Cependant, le Ketsot Ha’Hochen (§ 262) voudrait dire que pour une mitsva, même les Tossafot s’accorderait à dire qu’il ne faut pas de connaissance claire de la part du propriétaire. Dans notre cas, selon lui, il pourra donc utiliser cette huile pour accomplir une mitsva. Mais ailleurs (sur les propos du Chakh § 358), lui-même écrit que le seul moyen d’utiliser un bien sans que le propriétaire soit au courant concerne des cas où le propriétaire lui-même possède une obligation, telle une personne devenue démente, le tribunal devant provenir aux besoins de sa femme et de ses enfants sans que lui-même n’en soit conscient, vu qu’il est devenu fou. De ses propos il ressortirait qu’une obligation sur l’emprunteur n’est pas suffisante…
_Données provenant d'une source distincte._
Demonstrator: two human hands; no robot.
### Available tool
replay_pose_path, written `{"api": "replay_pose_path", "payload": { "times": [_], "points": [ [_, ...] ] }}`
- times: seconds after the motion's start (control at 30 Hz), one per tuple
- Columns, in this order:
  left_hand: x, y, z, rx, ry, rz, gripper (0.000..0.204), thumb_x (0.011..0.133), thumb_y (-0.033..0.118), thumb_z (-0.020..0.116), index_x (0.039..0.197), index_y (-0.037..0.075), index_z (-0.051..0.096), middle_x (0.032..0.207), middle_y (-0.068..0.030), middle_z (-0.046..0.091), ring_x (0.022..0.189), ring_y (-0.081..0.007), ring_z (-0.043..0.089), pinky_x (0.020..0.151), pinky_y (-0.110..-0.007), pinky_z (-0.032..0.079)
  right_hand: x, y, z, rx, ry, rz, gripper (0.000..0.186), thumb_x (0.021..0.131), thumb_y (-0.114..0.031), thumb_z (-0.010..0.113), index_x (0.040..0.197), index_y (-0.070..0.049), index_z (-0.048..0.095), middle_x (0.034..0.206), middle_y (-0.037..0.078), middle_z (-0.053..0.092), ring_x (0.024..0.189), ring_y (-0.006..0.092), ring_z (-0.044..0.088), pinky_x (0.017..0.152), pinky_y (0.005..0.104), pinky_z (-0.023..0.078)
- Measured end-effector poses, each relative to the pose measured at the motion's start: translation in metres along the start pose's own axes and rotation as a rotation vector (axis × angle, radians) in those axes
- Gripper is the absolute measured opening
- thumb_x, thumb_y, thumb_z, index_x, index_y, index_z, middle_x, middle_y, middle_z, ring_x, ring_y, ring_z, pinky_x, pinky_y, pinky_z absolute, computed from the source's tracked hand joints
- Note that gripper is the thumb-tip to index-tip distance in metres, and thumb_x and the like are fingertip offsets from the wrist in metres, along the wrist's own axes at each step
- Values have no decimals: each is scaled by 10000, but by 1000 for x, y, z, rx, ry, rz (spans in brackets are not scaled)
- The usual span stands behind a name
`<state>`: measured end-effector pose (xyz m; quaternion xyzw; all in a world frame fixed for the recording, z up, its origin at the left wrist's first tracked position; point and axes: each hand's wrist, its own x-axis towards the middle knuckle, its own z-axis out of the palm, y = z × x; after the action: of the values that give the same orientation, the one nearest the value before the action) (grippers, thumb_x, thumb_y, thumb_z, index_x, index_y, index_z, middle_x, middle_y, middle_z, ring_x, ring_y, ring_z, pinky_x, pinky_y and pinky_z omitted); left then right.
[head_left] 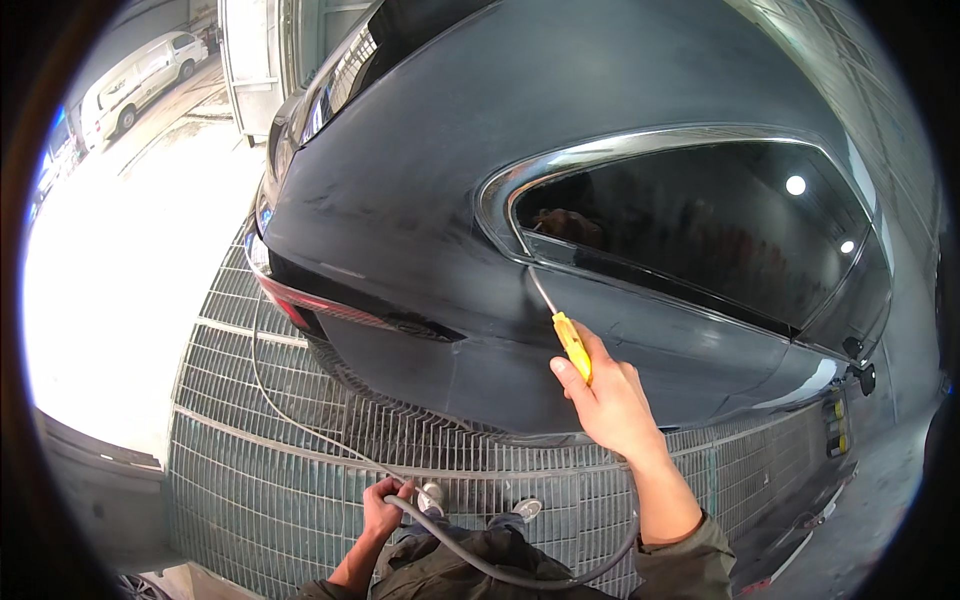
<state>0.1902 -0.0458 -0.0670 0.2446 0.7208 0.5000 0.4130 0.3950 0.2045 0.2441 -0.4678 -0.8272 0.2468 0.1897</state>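
My right hand (605,400) is closed on a yellow-handled tool (571,345) with a thin metal shaft, whose tip is at the lower rear bend of the chrome trim (487,215) around the dark side window (680,230). The window is set in a car body (380,190) with a dull dark-grey surface. At the bottom, my left hand (382,505) grips a grey hose (455,545), which loops across in front of me. A thinner line (290,420) trails from near that hand toward the car's rear.
A metal grating floor (230,480) runs beneath the car, with my shoes on it. The red tail light (300,305) sticks out at the left end. A bright opening beside a white door panel (243,70) shows a parked white van (140,80). Small containers (835,425) stand at the right.
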Motion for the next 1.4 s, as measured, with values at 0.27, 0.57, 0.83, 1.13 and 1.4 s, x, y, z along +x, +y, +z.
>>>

Mais dans notre cas précis, un autre raisonnement entre en jeu. Tout l’argument des Tossafot, qui ne permettent pas de consommer les fruits d’une personne même si elle aurait été consentante, a été dit dans le contexte du Talmud, où trois amoraïm se rendirent aux vergers de Mari Bar Issak, sans que celui-ci ne soit présent ni même au courant. Dans un tel cas, l’un d’eux se retint de consommer de ses fruits. Mais pour une personne offrant l’hospitalité, il y aurait sans conteste une présomption qu’il lui permette de se servir de ce dont il aurait besoin. Même si cela ne concerne que les produits basiques, comme l’eau, des mouchoirs en papiers, etc. Du fait qu’en plus David sache avec certitude que Nissim lui permette de se servir de l’huile, on pourrait évoquer le fait que cela soit compris dans l’hospitalité offerte. Nous n’aurions ainsi aucun besoin d’un accord explicite, du fait que cela soit inclus dans l’invitation à venir résider dans son appartement.
Conclusion
Dans un tel cas, où il est clair que le propriétaire lui aurait permis l’utilisation, il sera permis à David de se servir de l’huile, aux vues du raisonnement précité, en associant l’opinion du Choul’han ‘Aroukh concernant les petites pertes pour une mitsva, ainsi que les paroles du Chakh (de plus si le Ketsot Ha’Hochen serait d’accord avec lui dans le cas d’une mitsva, du moins dans un endroit.)
Pour celui qui désirera se rendre quitte selon toutes les opinions, il devra prendre sur lui de rendre la mesure d’huile utilisée de suite après Chabbat, car ainsi cela ne sera pas compté comme une perte. De plus, selon certains (Avnei Nézer) un vol avec l’intention de restituer le larcin immédiatement n’en est pas un.